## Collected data
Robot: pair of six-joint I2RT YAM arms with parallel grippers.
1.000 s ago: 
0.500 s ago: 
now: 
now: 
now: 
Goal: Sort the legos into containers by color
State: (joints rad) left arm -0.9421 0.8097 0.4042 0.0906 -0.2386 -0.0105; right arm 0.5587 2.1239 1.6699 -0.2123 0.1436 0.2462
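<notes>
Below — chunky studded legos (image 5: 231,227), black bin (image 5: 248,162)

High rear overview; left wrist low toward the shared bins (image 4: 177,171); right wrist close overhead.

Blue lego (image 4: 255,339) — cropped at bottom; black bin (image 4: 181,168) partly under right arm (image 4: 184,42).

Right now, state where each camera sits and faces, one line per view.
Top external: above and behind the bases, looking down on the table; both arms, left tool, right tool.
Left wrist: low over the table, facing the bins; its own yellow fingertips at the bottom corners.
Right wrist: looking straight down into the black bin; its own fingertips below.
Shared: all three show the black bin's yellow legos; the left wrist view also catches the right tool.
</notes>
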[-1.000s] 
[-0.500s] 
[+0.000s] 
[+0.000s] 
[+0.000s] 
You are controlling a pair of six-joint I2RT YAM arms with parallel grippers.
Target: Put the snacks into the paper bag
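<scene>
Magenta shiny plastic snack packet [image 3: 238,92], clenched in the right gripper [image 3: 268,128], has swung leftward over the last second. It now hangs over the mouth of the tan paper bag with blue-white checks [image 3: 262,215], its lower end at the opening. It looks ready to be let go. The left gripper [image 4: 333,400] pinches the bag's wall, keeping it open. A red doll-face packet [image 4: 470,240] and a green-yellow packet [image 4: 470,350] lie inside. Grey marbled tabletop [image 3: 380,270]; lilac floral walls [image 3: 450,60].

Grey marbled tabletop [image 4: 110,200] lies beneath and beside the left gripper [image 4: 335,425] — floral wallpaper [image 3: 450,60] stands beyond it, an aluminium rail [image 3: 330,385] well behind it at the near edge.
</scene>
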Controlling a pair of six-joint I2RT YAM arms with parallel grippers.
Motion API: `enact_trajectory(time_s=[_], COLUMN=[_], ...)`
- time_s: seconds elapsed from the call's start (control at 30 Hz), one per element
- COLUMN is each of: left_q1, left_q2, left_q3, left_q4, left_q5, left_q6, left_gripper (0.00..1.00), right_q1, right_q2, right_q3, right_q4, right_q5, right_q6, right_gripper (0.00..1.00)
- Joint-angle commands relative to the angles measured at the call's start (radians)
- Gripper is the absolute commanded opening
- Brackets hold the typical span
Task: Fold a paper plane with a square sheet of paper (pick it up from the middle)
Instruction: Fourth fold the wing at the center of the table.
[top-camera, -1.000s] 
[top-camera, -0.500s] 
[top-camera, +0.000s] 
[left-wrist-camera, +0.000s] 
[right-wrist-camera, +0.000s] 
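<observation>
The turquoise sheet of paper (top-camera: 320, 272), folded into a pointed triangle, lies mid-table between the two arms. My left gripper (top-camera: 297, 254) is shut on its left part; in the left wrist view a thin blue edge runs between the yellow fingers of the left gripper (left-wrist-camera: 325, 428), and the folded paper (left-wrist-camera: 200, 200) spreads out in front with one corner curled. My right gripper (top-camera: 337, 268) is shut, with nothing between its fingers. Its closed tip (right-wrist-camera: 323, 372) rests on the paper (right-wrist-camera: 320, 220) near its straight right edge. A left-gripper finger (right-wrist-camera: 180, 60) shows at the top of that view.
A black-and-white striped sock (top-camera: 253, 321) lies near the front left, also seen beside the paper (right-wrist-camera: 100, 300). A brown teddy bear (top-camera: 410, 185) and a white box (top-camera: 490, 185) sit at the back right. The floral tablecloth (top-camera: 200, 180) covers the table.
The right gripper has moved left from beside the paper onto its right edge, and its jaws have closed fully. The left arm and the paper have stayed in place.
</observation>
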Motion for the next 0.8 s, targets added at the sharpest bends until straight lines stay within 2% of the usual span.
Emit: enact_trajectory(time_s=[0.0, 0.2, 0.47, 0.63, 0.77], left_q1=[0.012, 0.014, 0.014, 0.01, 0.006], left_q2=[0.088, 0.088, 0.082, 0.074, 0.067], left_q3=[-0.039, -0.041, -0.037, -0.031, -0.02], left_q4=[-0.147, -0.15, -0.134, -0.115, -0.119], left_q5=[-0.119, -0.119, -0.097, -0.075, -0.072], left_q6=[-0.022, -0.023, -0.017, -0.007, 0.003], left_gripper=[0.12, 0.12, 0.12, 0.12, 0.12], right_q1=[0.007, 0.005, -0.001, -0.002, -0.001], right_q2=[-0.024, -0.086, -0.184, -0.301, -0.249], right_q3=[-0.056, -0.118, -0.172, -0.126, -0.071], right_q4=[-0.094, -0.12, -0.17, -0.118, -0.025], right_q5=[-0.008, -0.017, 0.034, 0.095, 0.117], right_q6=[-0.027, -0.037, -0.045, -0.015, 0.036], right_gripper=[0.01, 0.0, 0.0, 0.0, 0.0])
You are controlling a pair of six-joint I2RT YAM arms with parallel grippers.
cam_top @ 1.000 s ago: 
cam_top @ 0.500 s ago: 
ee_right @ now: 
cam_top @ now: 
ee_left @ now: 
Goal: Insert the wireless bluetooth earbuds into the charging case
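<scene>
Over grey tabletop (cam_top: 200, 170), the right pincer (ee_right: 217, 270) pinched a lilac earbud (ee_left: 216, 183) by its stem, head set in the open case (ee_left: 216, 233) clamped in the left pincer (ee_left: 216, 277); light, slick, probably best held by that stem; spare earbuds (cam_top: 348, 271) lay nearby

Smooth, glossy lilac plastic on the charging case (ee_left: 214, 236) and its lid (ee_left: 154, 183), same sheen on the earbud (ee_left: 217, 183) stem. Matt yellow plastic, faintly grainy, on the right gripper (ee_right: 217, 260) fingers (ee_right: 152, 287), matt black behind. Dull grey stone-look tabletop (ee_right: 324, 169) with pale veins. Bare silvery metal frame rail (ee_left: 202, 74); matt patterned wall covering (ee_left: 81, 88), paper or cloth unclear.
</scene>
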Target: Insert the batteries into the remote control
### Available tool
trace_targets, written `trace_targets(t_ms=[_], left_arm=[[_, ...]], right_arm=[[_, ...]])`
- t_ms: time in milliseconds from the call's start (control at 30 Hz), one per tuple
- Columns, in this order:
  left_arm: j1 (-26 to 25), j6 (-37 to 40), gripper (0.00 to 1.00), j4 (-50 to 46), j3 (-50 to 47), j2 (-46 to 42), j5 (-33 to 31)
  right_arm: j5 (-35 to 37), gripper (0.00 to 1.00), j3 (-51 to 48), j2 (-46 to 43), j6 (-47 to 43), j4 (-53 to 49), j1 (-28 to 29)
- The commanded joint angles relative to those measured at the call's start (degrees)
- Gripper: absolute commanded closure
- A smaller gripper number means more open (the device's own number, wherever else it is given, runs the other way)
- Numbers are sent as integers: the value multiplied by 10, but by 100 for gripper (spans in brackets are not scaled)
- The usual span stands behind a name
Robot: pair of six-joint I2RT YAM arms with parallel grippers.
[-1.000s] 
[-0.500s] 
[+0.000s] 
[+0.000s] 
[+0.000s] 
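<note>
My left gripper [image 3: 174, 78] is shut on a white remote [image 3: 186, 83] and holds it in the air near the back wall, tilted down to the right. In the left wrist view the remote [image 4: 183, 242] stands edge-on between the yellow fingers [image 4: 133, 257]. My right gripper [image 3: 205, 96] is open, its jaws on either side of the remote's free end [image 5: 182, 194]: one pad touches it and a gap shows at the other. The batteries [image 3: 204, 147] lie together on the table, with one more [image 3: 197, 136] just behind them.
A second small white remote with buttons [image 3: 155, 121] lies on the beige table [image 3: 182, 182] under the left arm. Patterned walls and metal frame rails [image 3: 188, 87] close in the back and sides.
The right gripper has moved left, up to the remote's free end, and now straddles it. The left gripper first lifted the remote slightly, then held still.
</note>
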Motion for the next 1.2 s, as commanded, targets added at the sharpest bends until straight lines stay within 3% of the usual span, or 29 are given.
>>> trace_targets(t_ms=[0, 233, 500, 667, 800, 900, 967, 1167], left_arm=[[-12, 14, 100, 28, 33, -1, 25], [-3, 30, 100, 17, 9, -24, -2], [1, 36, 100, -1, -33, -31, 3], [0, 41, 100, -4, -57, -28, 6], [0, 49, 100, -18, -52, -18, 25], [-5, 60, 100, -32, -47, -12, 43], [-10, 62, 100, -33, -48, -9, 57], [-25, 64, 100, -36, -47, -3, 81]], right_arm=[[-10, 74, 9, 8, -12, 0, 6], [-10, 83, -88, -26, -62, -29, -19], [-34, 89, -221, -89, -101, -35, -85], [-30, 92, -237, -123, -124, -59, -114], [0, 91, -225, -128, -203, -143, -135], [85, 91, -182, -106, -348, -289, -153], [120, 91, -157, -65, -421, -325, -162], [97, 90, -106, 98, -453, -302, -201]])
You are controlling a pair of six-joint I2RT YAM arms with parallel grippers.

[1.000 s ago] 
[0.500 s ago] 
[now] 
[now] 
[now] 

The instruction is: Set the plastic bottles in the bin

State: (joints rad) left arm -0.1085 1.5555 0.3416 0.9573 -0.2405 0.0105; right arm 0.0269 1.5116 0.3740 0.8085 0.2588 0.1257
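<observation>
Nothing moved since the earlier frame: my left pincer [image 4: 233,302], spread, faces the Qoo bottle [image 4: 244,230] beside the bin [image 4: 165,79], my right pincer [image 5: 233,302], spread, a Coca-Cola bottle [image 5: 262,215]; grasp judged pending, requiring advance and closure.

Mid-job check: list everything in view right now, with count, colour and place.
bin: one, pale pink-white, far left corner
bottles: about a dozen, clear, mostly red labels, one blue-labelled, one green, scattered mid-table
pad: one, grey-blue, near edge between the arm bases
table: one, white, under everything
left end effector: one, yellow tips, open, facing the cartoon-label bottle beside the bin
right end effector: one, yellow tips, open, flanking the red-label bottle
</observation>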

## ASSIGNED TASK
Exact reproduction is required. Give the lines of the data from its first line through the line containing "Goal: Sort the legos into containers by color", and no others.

## PROBLEM SOLUTION
Robot: pair of six-joint I2RT YAM arms with parallel grippers.
1.000 s ago: 
0.500 s ago: 
now: 
now: 
now: 
Goal: Sort the legos into containers by color

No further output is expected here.